The task: Whenever a line in the data contains "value", show that line.
====== Provided data
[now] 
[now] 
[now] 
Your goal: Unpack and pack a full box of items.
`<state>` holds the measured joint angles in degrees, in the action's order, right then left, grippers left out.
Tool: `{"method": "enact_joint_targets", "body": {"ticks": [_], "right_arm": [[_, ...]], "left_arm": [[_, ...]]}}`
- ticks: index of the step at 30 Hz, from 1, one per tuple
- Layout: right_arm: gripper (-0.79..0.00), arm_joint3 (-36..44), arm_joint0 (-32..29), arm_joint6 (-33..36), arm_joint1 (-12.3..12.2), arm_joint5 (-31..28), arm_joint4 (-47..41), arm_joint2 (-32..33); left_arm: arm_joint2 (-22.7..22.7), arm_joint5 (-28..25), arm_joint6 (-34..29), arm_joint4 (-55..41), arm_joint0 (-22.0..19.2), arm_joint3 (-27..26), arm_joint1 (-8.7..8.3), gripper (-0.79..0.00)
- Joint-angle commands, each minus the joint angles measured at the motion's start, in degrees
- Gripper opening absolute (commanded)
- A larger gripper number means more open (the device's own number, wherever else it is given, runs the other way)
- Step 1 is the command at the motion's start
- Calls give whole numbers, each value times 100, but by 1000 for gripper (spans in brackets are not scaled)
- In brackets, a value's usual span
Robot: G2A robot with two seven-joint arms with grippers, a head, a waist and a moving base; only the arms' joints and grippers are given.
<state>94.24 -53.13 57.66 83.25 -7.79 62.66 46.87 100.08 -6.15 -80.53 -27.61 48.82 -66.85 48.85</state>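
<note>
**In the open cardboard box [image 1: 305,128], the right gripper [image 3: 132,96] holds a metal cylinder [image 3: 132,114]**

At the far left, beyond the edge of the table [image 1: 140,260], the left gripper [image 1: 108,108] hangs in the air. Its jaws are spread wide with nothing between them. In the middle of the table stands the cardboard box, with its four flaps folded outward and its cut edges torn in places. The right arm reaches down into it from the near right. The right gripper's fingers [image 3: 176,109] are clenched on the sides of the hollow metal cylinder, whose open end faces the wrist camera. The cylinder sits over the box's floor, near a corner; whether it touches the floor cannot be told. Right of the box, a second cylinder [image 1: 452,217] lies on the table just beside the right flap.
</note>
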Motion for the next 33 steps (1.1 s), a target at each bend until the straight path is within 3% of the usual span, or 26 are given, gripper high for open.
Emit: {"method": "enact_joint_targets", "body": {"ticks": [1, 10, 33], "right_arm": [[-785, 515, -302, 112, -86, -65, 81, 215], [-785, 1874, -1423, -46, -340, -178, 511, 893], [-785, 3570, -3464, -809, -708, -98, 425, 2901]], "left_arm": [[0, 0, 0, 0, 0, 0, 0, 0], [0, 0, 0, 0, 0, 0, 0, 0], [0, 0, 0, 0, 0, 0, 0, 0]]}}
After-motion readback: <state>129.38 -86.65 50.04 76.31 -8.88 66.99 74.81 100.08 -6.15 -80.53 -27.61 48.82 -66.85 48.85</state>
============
Written solution:
- Calls give whole numbers, each value times 100, but by 1000 for gripper (spans in brackets are not scaled)
- In brackets, a value's usual span

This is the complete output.